Below are the bills we are monitoring so far.
House Bill (HB) 1052 - Monitor: This bill, brought at the request of the Public Utilities Commission (PUC), would increase the minimum fee required with an application for the construction of an energy conversion and transmission facility, including wind, solar, transmission, and carbon pipelines.
HB 1052 was heard in the House State Affairs committee on Jan. 12. The PUC testified that energy dockets, such as the Summit Carbon Pipeline siting docket, can be very costly for the commission to administer. Once docket administration costs exceed the fee paid by the energy company, the PUC must collect the rest from ratepayers. The South Dakota Electric Utilities Companies opposed the bill, arguing there should be a cap on the application cost. Ultimately the bill was tabled after the PUC and the South Dakota Electric Utilities Companies agreed to work together on a compromise and bring a new bill in the current session.
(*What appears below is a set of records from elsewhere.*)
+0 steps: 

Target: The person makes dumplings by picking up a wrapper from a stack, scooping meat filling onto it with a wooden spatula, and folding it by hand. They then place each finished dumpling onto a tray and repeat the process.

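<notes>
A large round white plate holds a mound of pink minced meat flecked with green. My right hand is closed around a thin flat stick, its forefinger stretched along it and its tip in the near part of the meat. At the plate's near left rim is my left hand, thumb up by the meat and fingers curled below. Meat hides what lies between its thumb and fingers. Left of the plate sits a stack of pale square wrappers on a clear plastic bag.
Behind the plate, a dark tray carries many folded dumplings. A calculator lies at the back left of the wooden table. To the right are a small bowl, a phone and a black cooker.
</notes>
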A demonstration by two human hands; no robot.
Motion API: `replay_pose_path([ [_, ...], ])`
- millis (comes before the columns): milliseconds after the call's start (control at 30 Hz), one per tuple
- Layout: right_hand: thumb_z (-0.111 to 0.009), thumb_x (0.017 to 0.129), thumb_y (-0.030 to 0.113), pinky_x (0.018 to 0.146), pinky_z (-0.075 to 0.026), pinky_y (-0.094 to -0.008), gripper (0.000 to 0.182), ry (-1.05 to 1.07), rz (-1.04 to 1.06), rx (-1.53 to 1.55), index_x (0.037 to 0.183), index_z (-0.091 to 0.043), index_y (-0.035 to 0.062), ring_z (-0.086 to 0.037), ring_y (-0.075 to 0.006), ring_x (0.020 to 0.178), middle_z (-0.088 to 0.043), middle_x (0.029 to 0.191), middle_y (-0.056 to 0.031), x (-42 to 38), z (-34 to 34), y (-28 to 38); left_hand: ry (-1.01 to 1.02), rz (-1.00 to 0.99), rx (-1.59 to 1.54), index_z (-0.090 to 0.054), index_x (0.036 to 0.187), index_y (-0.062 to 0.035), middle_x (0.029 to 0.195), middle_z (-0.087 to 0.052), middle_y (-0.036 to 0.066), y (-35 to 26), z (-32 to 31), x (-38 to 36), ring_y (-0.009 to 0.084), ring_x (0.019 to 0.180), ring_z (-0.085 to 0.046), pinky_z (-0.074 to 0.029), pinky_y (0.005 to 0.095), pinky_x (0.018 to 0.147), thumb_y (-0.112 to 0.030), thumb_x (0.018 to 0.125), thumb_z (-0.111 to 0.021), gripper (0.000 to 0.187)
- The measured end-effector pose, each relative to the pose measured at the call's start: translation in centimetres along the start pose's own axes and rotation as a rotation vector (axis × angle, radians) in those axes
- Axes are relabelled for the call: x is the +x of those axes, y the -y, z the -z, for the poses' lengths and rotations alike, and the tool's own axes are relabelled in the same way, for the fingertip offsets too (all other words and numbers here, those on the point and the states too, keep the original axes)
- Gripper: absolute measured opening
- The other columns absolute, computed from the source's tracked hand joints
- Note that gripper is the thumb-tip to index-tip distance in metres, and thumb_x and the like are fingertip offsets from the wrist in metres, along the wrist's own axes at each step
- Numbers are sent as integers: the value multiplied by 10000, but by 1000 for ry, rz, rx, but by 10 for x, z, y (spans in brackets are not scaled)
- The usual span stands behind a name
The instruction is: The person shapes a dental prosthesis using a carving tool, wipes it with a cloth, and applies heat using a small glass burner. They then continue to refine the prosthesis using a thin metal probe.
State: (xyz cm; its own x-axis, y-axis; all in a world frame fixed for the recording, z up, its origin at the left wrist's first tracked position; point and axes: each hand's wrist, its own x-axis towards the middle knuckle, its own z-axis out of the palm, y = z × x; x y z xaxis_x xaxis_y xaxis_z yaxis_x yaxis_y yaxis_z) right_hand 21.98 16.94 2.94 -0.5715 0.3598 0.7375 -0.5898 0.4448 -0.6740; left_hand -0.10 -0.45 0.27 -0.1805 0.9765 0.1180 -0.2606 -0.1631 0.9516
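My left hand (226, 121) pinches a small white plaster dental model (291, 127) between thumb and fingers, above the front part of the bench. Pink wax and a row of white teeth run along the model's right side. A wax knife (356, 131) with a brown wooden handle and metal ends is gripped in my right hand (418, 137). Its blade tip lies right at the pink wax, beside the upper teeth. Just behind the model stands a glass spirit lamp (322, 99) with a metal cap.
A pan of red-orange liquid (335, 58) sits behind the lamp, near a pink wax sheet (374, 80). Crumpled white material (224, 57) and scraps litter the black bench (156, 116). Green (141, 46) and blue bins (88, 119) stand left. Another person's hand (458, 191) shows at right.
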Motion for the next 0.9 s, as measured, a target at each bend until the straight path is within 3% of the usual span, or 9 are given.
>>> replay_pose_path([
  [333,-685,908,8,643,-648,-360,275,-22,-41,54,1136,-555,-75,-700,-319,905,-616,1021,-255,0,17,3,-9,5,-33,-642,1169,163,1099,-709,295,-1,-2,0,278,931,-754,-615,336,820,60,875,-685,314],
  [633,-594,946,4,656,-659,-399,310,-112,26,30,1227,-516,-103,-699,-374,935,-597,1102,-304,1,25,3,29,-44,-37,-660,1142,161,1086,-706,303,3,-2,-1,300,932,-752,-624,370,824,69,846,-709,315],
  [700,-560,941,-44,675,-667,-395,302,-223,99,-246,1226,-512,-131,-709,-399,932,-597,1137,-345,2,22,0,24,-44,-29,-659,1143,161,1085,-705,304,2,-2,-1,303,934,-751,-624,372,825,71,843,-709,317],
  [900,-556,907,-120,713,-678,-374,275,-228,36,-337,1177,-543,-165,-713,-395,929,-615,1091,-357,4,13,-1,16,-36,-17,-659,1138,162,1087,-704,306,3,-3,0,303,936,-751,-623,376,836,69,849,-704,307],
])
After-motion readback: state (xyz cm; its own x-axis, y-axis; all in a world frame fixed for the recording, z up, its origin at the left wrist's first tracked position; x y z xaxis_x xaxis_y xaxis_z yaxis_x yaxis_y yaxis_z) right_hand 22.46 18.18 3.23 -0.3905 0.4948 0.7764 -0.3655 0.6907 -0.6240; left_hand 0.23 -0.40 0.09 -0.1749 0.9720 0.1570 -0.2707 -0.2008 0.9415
HB 1034 - Support: This bill, brought at the request of the PUC, would require hydrogen pipelines to be permitted by the PUC. Currently, the state does not have a statute governing hydrogen pipelines. This bill would bring permitting authority under the PUC, similar to oil and carbon pipelines.
HB 1034 was heard in the House Commerce and Energy Committee on Jan. 12. It was noted by the PUC that the newly created Heartland Hydrogen Hub, a project of the U.S. Department of Energy, includes the state of South Dakota. The PUC stated that while there are no current hydrogen pipeline applications, this is an emerging field and the state needs to have a system in place to govern the permitting process. The bill passed the committee 13-0. It passed the House floor 66-3 on Jan. 16 and has now been referred to the Senate Commerce and Energy Committee.
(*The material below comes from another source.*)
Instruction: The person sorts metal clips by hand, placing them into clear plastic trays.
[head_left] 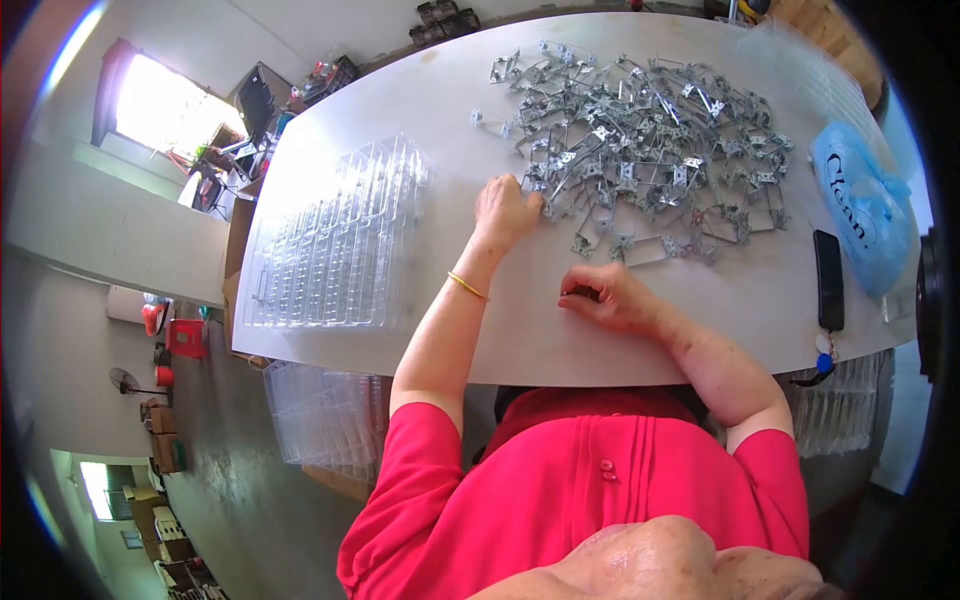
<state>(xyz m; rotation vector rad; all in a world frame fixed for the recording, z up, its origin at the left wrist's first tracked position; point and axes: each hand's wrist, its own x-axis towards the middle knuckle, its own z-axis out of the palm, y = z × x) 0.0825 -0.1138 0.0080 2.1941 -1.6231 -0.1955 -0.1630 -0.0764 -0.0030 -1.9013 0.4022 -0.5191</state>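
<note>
A loose heap of small silver metal bracket-like parts (640, 150), with thin rods and plates, is spread over the far middle and right of the table. At the heap's left edge is my left hand (507, 212), its fingers drawn together against the nearest parts; the fingertips and whatever is in them are hidden. My right hand (615, 298) rests on the tabletop just below the heap, fingers curled toward the thumb, the inside of the curl in shadow. Left of my left hand lies a stack of clear plastic compartment trays (335, 245).
The white table (470, 350) has a curved edge. On its right are a black phone (828, 280) with a keychain, a blue plastic bag (860, 210) and clear plastic trays (815, 75). Below the table edge stand more clear trays (325, 415), with others (835, 405) at right.
</note>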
HB 1001 - Support: This bill, introduced by Rep. Chris Karr, would repeal the expiration of the reduced state food tax. In 2023, the Legislature passed a measure to reduce the rate from 4.5% to 4.2%. This measure was set to expire in 2027. HB 1001 would remove the 2027 sunset on the tax reduction and make the cut permanent.
HB 1001 was heard in the House Taxation Committee on Jan. 11. and passed out of committee 11-1. It passed the House floor on Jan. 12 on a 54-12 vote. On Jan. 18, the bill was heard in the Senate Committee on Appropriations and was tabled on a vote of 7-2.
HB 1041 - Support: This bill, brought by Rep. Tyler Tordsen, modifies the definition of public infrastructure to allow a federally recognized Indian Tribe to be eligible for housing infrastructure grants and loans. HB 1041 is a follow-up bill related to the passage of a 2023 bill that appropriated $200 million in state and American Rescue Plan Act funds, toward housing infrastructure loans and grants, with 70% of funds going to towns with populations under 50,000. According to the bill sponsor, during the rule-making process a definition was included that unintentionally made tribes ineligible for the program. This bill would ensure Tribes were included.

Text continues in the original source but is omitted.